#### Problem description:
Below are the records; output them exactly from the first line through the line with "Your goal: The", stopping there.

Excerpts from a dataset:
______

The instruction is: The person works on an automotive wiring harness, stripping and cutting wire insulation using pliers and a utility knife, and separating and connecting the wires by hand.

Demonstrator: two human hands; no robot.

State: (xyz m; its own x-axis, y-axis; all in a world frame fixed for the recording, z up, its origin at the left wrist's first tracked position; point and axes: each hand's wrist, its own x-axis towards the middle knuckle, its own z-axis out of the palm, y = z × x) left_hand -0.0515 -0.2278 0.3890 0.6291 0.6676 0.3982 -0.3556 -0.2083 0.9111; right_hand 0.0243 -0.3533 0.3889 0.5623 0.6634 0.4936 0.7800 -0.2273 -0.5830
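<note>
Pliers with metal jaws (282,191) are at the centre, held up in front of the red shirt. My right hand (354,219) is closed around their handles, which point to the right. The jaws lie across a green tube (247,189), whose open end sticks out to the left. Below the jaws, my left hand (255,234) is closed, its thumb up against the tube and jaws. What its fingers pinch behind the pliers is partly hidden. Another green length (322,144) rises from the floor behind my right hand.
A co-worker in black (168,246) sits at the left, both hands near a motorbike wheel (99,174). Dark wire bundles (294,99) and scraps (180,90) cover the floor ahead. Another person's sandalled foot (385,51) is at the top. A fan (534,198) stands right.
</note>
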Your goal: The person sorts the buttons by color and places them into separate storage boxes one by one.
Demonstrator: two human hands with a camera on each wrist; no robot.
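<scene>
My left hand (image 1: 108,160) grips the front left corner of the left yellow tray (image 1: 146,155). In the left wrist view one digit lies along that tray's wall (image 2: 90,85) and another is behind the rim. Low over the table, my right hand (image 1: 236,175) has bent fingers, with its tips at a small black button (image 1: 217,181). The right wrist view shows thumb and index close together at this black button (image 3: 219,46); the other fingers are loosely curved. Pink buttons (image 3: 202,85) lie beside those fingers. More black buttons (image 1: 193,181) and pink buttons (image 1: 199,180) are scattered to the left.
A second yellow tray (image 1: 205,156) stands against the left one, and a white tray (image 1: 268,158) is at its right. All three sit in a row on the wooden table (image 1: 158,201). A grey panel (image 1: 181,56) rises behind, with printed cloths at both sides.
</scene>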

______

#### Solved exercise:
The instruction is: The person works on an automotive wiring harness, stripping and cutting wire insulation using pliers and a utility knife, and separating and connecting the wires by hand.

Demonstrator: two human hands; no robot.

State: (xyz m; its own x-axis, y-axis; all in a world frame fixed for the recording, z up, its origin at the left wrist's first tracked position; point and axes: each hand's wrist, its own x-axis towards the middle knuckle, its own z-axis out of the palm, y = z × x) left_hand -0.0515 -0.2278 0.3890 0.6291 0.6676 0.3982 -0.3556 -0.2083 0.9111; right_hand 0.0243 -0.3533 0.3889 0.5623 0.6634 0.4936 0.7800 -0.2273 -0.5830
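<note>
Pliers with metal jaws (282,191) are at the centre, held up in front of the red shirt. My right hand (354,219) is closed around their handles, which point to the right. The jaws lie across a green tube (247,189), whose open end sticks out to the left. Below the jaws, my left hand (255,234) is closed, its thumb up against the tube and jaws. What its fingers pinch behind the pliers is partly hidden. Another green length (322,144) rises from the floor behind my right hand.
A co-worker in black (168,246) sits at the left, both hands near a motorbike wheel (99,174). Dark wire bundles (294,99) and scraps (180,90) cover the floor ahead. Another person's sandalled foot (385,51) is at the top. A fan (534,198) stands right.
</note>
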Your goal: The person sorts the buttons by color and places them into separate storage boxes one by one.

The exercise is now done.